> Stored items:
=== Section Start ===
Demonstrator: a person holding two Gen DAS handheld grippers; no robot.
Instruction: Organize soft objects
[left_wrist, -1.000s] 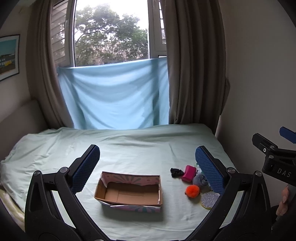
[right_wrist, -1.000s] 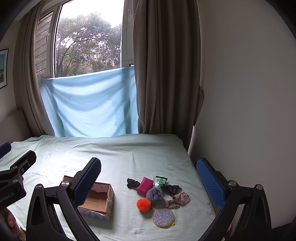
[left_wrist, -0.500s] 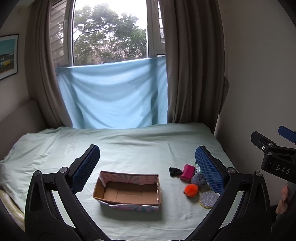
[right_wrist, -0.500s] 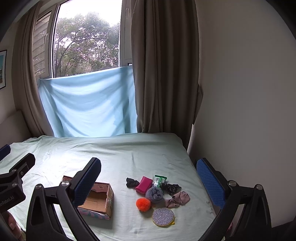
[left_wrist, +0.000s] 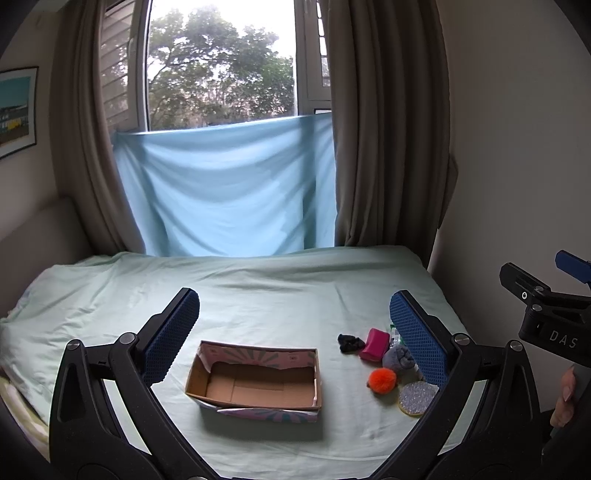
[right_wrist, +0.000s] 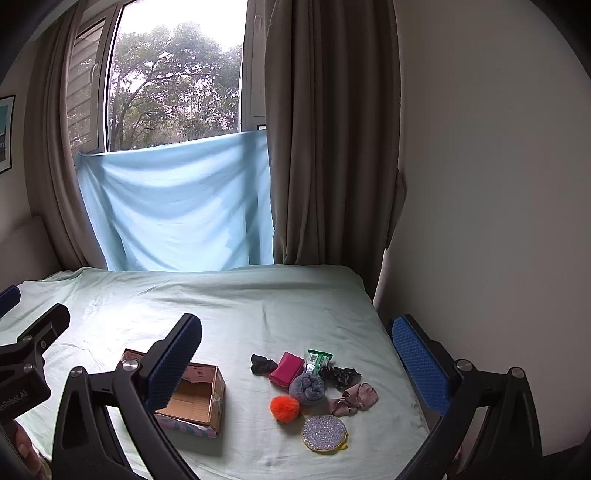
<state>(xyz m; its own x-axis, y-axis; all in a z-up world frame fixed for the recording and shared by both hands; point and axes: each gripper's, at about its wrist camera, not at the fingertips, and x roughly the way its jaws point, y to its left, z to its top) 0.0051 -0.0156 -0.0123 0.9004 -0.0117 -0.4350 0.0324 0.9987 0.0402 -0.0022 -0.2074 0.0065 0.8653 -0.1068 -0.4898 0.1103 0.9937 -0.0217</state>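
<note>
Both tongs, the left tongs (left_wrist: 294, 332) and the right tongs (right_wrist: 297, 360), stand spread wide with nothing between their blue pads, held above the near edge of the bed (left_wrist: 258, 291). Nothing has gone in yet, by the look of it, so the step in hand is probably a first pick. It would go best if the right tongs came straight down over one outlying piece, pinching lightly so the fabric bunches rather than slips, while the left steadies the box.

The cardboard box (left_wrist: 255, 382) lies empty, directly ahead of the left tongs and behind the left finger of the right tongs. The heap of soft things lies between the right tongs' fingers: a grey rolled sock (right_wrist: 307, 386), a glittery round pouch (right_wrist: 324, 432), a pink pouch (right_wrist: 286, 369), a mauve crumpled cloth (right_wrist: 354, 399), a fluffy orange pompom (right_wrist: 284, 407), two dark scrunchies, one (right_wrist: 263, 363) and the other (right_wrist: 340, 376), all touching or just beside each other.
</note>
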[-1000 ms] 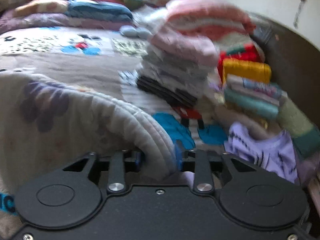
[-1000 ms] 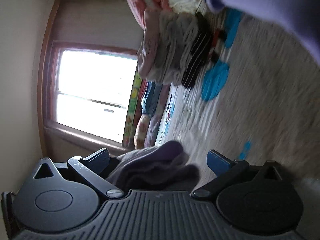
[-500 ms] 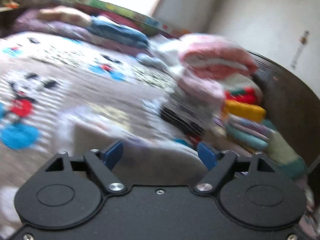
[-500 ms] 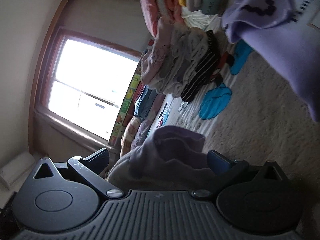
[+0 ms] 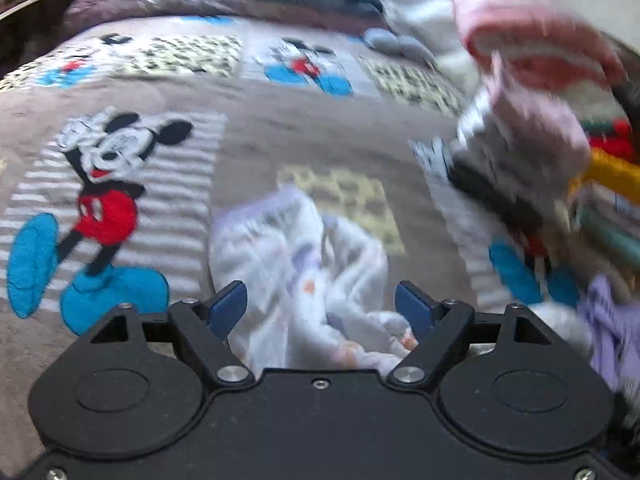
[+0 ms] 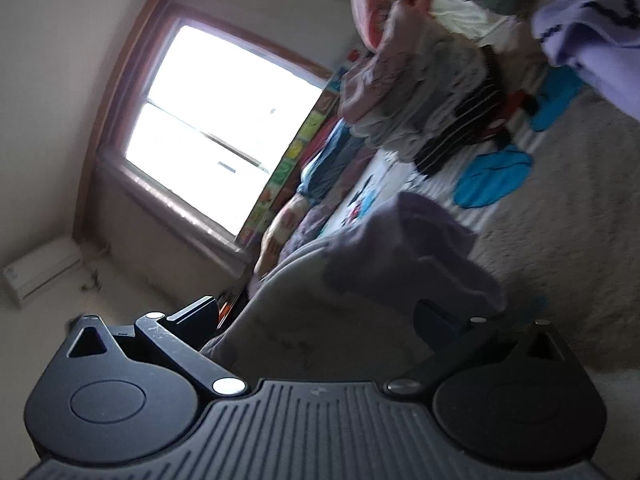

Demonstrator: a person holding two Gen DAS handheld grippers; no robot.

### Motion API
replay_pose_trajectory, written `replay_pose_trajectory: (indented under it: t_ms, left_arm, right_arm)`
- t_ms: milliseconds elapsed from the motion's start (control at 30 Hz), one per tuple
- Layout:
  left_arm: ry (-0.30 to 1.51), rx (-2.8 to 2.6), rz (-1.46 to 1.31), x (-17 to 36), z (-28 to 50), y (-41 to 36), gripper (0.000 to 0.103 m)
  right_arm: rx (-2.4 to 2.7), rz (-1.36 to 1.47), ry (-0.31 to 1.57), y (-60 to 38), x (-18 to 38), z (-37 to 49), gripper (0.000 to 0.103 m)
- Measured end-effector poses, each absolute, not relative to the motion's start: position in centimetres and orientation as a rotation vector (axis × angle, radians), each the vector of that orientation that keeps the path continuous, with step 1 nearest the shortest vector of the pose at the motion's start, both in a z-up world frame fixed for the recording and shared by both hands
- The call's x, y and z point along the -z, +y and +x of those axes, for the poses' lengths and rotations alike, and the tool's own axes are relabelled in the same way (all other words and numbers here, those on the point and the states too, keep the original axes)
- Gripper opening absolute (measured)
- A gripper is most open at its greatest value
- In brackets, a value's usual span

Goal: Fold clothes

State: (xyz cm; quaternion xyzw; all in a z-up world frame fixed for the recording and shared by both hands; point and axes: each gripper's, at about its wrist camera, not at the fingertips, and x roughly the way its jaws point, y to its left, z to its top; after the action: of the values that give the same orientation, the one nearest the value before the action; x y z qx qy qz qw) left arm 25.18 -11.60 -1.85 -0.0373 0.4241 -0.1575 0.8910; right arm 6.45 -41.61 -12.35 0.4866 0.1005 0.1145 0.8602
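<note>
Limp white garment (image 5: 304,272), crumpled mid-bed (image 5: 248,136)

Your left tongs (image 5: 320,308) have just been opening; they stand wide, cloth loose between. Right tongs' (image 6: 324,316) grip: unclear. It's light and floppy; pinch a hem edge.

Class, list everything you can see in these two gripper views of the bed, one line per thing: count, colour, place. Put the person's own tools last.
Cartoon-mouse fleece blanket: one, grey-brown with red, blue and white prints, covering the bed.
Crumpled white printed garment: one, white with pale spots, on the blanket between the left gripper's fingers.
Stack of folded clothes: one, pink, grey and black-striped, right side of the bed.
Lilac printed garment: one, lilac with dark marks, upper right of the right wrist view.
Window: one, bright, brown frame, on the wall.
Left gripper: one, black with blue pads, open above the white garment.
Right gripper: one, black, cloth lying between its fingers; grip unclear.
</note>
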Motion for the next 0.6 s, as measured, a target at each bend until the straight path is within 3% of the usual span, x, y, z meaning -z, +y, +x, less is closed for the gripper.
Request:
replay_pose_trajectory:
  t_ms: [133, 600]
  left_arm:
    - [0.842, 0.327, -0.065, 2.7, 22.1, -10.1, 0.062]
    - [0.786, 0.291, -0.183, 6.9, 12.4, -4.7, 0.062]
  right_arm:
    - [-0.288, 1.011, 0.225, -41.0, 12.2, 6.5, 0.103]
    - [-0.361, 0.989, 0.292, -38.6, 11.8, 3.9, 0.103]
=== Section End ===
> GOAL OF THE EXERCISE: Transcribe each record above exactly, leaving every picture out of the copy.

> ANSWER BELOW:
Demonstrator: a person holding two Gen DAS handheld grippers; no robot.
Instruction: Organize soft objects
[left_wrist, -1.000s] 
[right_wrist, -1.000s] 
[left_wrist, -0.500s] 
[right_wrist, -0.500s] 
[left_wrist, +0.000s] 
[right_wrist, +0.000s] 
<state>(xyz m; its own x-axis, y-axis; all in a z-up world frame fixed for the recording and shared by both hands; point and axes: each gripper's, at about its wrist camera, not at the fingertips, and x roughly the way its jaws point, y to its left, z to its top) 0.0051 -0.0156 -0.0123 0.9004 -0.0117 -0.4350 0.0324 0.9987 0.0402 -0.0022 -0.2074 0.0065 0.8653 -0.1068 -0.4898 0.1103 0.9937 -0.0217</state>
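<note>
Both tongs, the left tongs (left_wrist: 294, 332) and the right tongs (right_wrist: 297, 360), stand spread wide with nothing between their blue pads, held above the near edge of the bed (left_wrist: 258, 291). Nothing has gone in yet, by the look of it, so the step in hand is probably a first pick. It would go best if the right tongs came straight down over one outlying piece, pinching lightly so the fabric bunches rather than slips, while the left steadies the box.

The cardboard box (left_wrist: 255, 382) lies empty, directly ahead of the left tongs and behind the left finger of the right tongs. The heap of soft things lies between the right tongs' fingers: a grey rolled sock (right_wrist: 307, 386), a glittery round pouch (right_wrist: 324, 432), a pink pouch (right_wrist: 286, 369), a mauve crumpled cloth (right_wrist: 354, 399), a fluffy orange pompom (right_wrist: 284, 407), two dark scrunchies, one (right_wrist: 263, 363) and the other (right_wrist: 340, 376), all touching or just beside each other.
</note>
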[-1000 ms] 
[-1000 ms] 
[-500 ms] 
[-500 ms] 
[+0 ms] 
[+0 ms] 

Demonstrator: a person holding two Gen DAS handheld grippers; no robot.

### Motion API
replay_pose_trajectory, written `replay_pose_trajectory: (indented under it: t_ms, left_arm, right_arm)`
- t_ms: milliseconds elapsed from the motion's start (control at 30 Hz), one per tuple
- Layout:
  left_arm: ry (-0.30 to 1.51), rx (-2.8 to 2.6), rz (-1.46 to 1.31), x (-17 to 36), z (-28 to 50), y (-41 to 36), gripper (0.000 to 0.103 m)
  right_arm: rx (-2.4 to 2.7), rz (-1.36 to 1.47), ry (-0.31 to 1.57), y (-60 to 38), x (-18 to 38), z (-37 to 49), gripper (0.000 to 0.103 m)
- Measured end-effector poses, each absolute, not relative to the motion's start: position in centimetres and orientation as a rotation vector (axis × angle, radians), each the vector of that orientation that keeps the path continuous, with step 1 nearest the shortest vector of the pose at the motion's start, both in a z-up world frame fixed for the recording and shared by both hands
- The call's x, y and z point along the -z, +y and +x of those axes, for the poses' lengths and rotations alike, and the tool's own axes are relabelled in the same way (all other words and numbers here, those on the point and the states too, keep the original axes)
- Gripper opening absolute (measured)
- A gripper is most open at its greatest value
- In brackets, a value's usual span

Goal: Fold clothes

State: (xyz cm; quaternion xyzw; all in a z-up world frame fixed for the recording and shared by both hands; point and axes: each gripper's, at about its wrist camera, not at the fingertips, and x roughly the way its jaws point, y to its left, z to its top; after the action: of the values that give the same orientation, the one nearest the value before the action; x y z qx qy qz qw) left arm 25.18 -11.60 -1.85 -0.0373 0.4241 -0.1575 0.8910; right arm 6.45 -41.61 -12.35 0.4866 0.1005 0.1145 0.8602
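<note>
Limp white garment (image 5: 304,272), crumpled mid-bed (image 5: 248,136)

Your left tongs (image 5: 320,308) have just been opening; they stand wide, cloth loose between. Right tongs' (image 6: 324,316) grip: unclear. It's light and floppy; pinch a hem edge.

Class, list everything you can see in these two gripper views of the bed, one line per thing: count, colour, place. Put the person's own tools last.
Cartoon-mouse fleece blanket: one, grey-brown with red, blue and white prints, covering the bed.
Crumpled white printed garment: one, white with pale spots, on the blanket between the left gripper's fingers.
Stack of folded clothes: one, pink, grey and black-striped, right side of the bed.
Lilac printed garment: one, lilac with dark marks, upper right of the right wrist view.
Window: one, bright, brown frame, on the wall.
Left gripper: one, black with blue pads, open above the white garment.
Right gripper: one, black, cloth lying between its fingers; grip unclear.
</note>
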Motion for the next 0.6 s, as measured, a target at each bend until the straight path is within 3% of the usual span, x, y, z meaning -z, +y, +x, less is closed for the gripper.
Request:
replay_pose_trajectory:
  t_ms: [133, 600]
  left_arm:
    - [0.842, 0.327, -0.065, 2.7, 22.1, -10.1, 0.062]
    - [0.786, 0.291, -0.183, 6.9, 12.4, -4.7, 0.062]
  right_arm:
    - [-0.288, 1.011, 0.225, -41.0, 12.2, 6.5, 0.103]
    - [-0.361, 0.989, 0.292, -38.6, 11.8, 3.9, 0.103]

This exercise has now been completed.